What needs to be done >> Up to and including the line with "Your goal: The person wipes", please set down the entries below exactly, starting from the first line.

Records for this task >>
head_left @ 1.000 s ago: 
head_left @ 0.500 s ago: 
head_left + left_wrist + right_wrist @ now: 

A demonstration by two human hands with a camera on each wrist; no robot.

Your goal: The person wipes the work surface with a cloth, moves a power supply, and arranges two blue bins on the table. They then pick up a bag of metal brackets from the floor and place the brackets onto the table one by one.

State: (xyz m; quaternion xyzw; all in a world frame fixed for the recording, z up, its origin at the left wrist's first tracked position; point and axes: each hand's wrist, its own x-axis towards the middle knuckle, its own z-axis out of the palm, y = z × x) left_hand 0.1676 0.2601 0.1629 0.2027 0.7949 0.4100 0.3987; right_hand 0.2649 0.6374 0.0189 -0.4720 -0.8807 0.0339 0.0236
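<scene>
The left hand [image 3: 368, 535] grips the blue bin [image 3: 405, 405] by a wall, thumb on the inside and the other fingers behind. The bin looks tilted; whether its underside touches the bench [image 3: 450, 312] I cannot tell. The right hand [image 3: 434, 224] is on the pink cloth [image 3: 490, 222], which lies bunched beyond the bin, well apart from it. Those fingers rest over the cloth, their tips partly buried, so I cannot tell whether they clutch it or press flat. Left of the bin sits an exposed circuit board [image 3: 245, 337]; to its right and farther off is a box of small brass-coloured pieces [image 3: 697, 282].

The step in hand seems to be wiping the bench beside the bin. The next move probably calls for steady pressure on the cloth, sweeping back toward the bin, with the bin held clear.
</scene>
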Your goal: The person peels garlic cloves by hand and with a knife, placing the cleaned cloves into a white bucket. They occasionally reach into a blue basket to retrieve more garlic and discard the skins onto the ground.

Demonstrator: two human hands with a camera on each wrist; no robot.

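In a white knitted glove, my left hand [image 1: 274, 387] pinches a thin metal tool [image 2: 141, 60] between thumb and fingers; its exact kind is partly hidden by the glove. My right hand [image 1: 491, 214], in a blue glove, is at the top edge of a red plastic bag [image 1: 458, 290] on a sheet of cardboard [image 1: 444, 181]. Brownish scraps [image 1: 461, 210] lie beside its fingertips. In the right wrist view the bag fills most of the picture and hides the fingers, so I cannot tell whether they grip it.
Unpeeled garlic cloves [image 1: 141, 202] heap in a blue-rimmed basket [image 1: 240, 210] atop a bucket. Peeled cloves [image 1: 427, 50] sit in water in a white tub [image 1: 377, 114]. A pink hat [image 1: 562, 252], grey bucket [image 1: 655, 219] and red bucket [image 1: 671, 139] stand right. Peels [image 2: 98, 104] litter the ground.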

Written answer >>
head_left @ 1.000 s ago: 
head_left @ 0.500 s ago: 
head_left + left_wrist + right_wrist @ now: 

A demonstration by two human hands with a camera on each wrist; no robot.

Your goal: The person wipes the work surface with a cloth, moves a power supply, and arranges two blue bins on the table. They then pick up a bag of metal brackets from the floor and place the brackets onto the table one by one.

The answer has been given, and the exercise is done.